Exercise goal: Pick each line that has "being" out of the records.

*** Opening Given data ***

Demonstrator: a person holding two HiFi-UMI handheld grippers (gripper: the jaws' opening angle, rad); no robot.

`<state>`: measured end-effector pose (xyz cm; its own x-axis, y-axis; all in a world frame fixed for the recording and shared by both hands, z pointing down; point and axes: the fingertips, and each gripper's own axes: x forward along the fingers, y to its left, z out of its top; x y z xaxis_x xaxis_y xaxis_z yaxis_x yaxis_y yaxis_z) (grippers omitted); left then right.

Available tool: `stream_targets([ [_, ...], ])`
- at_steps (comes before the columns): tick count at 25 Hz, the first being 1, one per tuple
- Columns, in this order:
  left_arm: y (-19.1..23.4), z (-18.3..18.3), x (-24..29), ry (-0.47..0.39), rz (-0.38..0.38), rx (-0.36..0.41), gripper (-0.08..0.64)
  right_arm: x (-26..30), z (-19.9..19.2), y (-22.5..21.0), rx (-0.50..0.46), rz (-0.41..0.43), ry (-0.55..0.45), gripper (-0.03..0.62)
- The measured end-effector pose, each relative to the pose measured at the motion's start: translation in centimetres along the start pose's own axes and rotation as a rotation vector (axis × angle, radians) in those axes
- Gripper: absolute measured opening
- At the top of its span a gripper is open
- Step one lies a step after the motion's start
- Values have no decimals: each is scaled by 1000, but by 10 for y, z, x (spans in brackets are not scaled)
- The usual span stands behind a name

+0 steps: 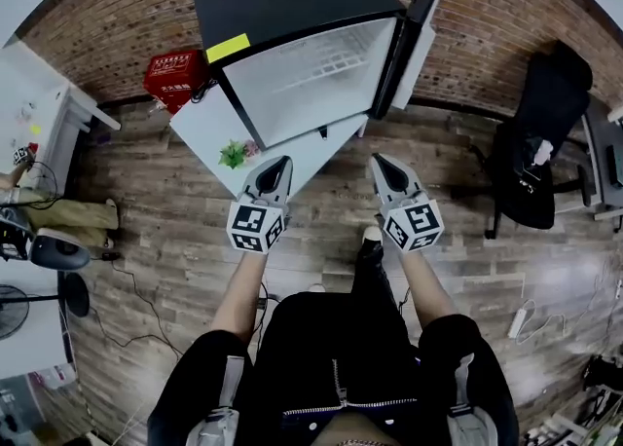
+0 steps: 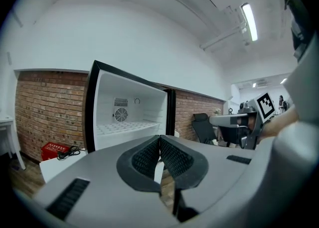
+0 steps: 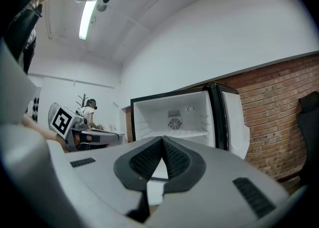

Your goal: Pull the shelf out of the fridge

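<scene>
A small black fridge stands on a white table against the brick wall, its door swung open to the right. Inside, a white wire shelf lies across the white cavity; it also shows as the shelf in the left gripper view and as the shelf in the right gripper view. My left gripper and right gripper hover side by side in front of the fridge, well short of it. Both are shut with nothing between the jaws.
The white table carries a small green plant at its front. A red crate sits on the floor to the left. A black office chair stands at the right. Desks and cables line both sides.
</scene>
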<state>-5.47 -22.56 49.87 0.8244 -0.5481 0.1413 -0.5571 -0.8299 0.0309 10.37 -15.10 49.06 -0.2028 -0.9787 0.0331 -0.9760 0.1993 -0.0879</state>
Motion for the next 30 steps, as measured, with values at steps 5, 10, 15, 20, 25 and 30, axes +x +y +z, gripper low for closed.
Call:
stream_targets([
  [5,5,11,44,-2,97,-13,20,37,5,-43,7,98,13,2],
  [10,18,20,65,-10,192,-43,20,71,16,-60,-21,198,32,2],
  [15,20,27,99,-11,278,-69,20,99,22,-94,-25,293,52,2],
  [20,20,28,120,-8,330,-94,20,116,18,-110,-21,361,68,2],
  [25,26,31,130,-6,344,-92,20,127,9,-110,-5,386,85,2],
  [30,40,35,132,-8,326,-75,21,137,12,-99,-5,382,80,2],
])
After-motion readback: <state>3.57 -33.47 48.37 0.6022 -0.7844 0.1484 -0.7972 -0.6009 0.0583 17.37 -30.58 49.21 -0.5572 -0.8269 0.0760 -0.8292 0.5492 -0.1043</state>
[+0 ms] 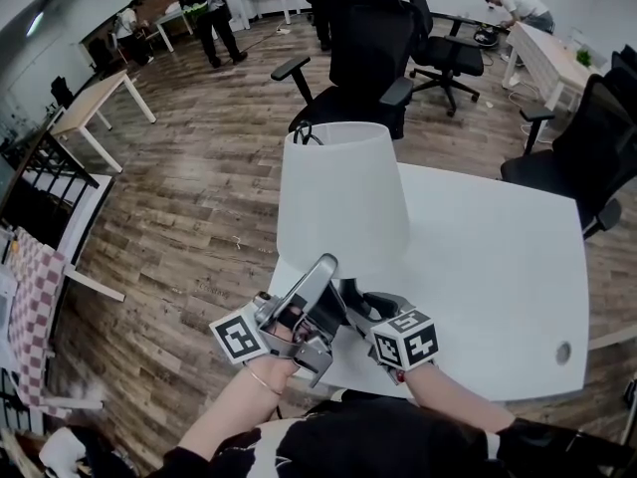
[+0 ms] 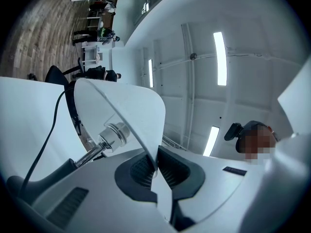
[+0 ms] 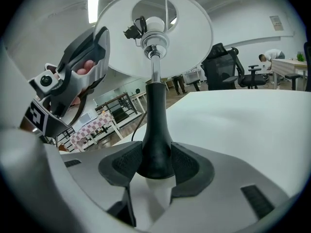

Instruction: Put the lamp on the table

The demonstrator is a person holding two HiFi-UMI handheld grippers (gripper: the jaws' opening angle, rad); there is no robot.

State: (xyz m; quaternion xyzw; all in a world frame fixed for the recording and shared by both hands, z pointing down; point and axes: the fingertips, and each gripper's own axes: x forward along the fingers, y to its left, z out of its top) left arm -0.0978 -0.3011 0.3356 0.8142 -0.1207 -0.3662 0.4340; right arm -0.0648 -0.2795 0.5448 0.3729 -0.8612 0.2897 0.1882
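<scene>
Saw a white rounded-corner table (image 1: 498,267) on brown wood-plank flooring (image 1: 199,187), black office chairs (image 1: 363,48) beyond it. Held the white-shaded, black-stemmed lamp (image 1: 343,202) upright at the table's near edge; pinched its shade rim tight in the left gripper (image 2: 156,169), clamped its stem in the right gripper (image 3: 155,166).

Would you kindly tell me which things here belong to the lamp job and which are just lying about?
Job: lamp, white table, left gripper shut on the shade rim, right gripper shut on the stem.
Lying about: office chairs, wooden desk, checked cloth.
</scene>
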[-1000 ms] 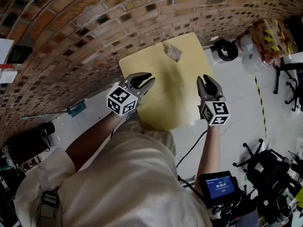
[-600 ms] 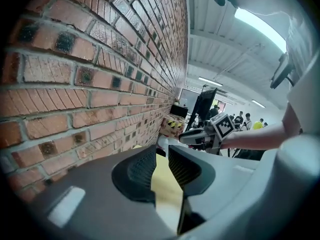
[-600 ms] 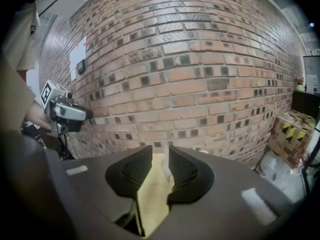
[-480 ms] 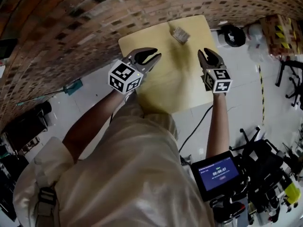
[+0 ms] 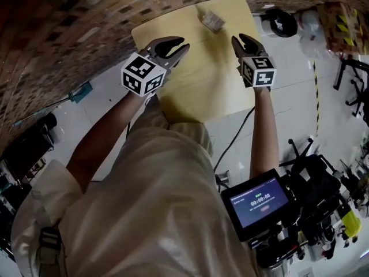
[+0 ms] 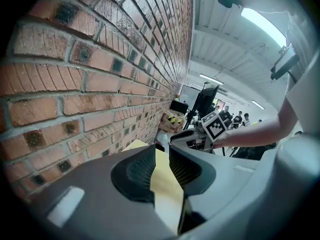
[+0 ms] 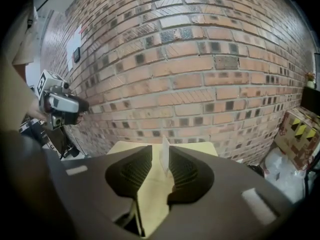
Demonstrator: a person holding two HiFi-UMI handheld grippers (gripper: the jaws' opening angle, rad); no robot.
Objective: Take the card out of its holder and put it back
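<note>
**Nearer the far edge**

Both grippers have moved farther up the yellow table [image 5: 202, 85] than 1 second ago. The left gripper [image 5: 183, 43] and right gripper [image 5: 238, 38] hang over it, each with its 2 jaws apart and only tabletop showing between them. The card [image 5: 211, 17] stands upright in its holder [image 5: 214, 23] at the far edge, just ahead of the right gripper, with bare tabletop between. A brick wall [image 5: 69, 27] rises behind. On the floor to the right sit a black round object [image 5: 281, 23] and a taped box [image 5: 339, 27]. A lit screen [image 5: 258, 203] is near the person.
</note>
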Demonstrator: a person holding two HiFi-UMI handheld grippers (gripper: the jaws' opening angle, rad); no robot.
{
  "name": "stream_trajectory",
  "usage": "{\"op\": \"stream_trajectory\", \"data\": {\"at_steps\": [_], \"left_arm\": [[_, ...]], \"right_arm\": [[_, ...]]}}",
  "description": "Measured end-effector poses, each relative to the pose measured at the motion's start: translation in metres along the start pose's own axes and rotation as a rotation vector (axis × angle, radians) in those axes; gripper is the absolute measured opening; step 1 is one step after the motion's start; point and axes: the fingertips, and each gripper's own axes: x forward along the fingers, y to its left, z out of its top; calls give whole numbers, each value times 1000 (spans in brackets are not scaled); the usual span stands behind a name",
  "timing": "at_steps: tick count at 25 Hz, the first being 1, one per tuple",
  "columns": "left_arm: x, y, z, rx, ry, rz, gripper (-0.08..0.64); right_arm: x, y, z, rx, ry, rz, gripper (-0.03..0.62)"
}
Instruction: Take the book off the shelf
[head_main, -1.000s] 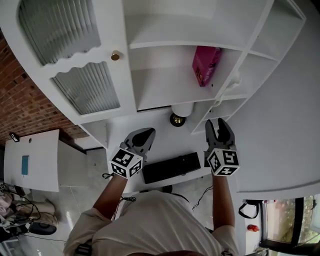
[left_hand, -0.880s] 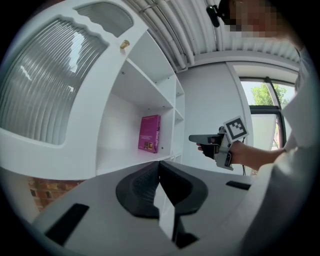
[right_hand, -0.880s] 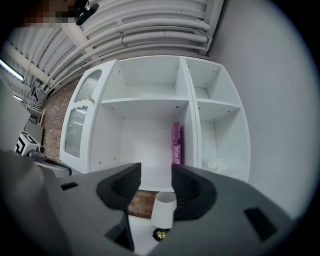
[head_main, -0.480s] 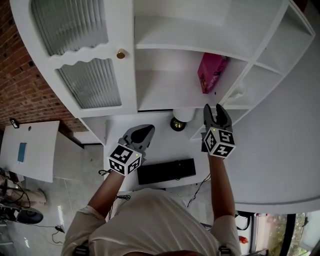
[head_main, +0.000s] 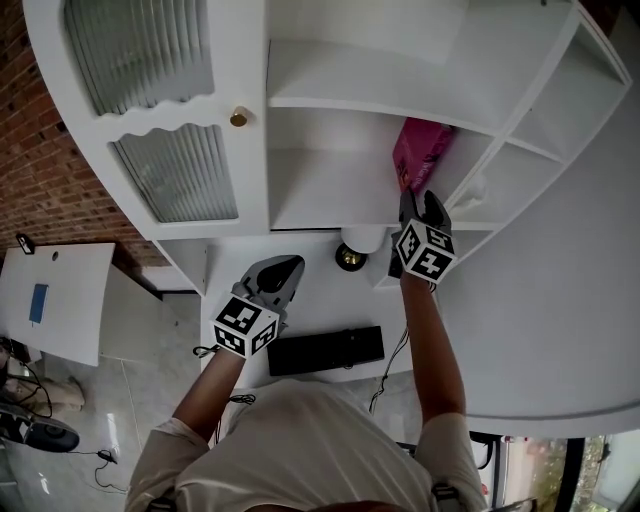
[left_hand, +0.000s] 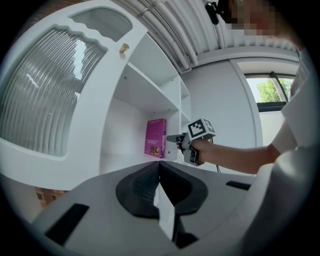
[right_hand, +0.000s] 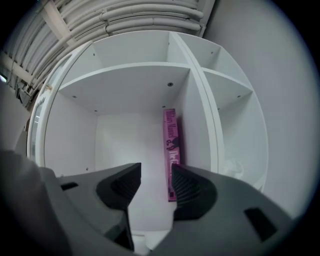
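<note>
A pink book (head_main: 420, 150) stands upright on the white shelf (head_main: 320, 210), against the right wall of its compartment. My right gripper (head_main: 417, 203) is raised just in front of the book, jaws open, nothing between them. In the right gripper view the book's spine (right_hand: 170, 145) shows beyond the gap, close to the right jaw, and the right gripper (right_hand: 154, 176) does not touch it. My left gripper (head_main: 281, 270) hangs lower, over the desk, with its jaws shut and empty. The left gripper view has the left gripper (left_hand: 159, 167) at the bottom, with the book (left_hand: 156, 137) and the right gripper (left_hand: 172, 138) to its right.
A cabinet door with ribbed glass (head_main: 160, 120) and a brass knob (head_main: 238, 118) is left of the shelves. A black keyboard (head_main: 325, 350) and a round brass-based object (head_main: 351, 258) sit on the white desk below. A white object (head_main: 470, 190) lies in the right-hand compartment.
My right gripper has risen from over the desk to the book's shelf, jaws still open. The left gripper has hardly moved.
</note>
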Motion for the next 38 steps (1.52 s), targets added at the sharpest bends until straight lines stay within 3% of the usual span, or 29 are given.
{"op": "stream_trajectory", "data": {"at_steps": [23, 38], "left_arm": [[3, 18, -4, -25, -5, 51, -6], [13, 15, -13, -34, 13, 90, -6]], "right_arm": [[84, -34, -12, -6, 72, -208, 221], [108, -26, -21, -36, 78, -95, 220]]}}
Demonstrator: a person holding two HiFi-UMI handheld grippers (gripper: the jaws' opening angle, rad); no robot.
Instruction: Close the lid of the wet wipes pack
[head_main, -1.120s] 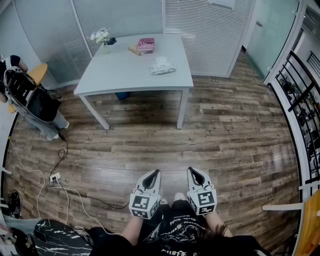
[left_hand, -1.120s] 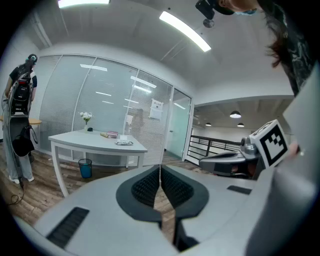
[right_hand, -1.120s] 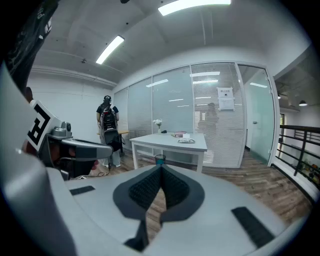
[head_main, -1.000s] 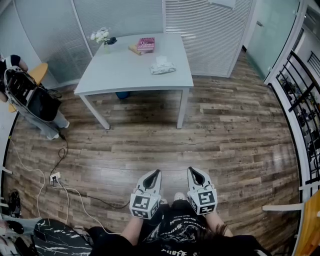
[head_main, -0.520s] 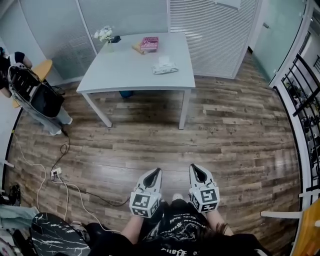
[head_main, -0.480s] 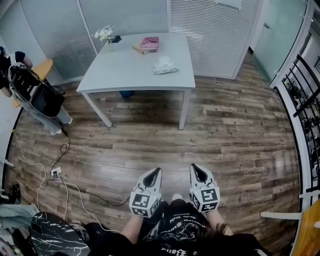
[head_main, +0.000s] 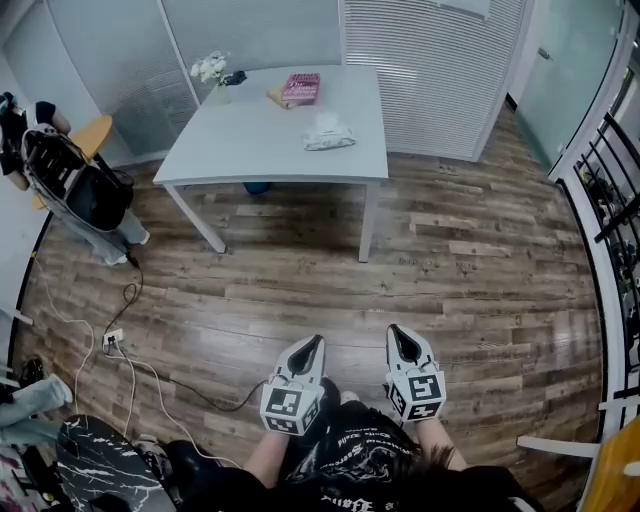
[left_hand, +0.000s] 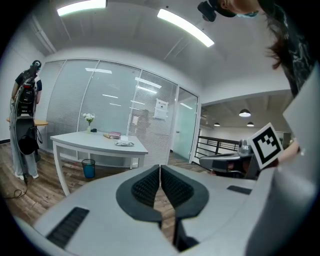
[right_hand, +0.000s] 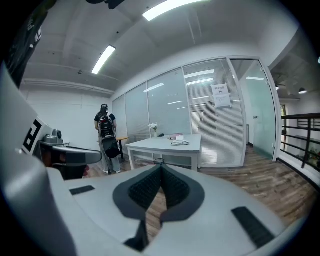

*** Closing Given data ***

Completed exercise:
- at_steps (comes before the columns): tick count at 25 Hz, the first being 1, one per tuple
  "timing": "at_steps: tick count at 25 Hz, the first being 1, one per tuple",

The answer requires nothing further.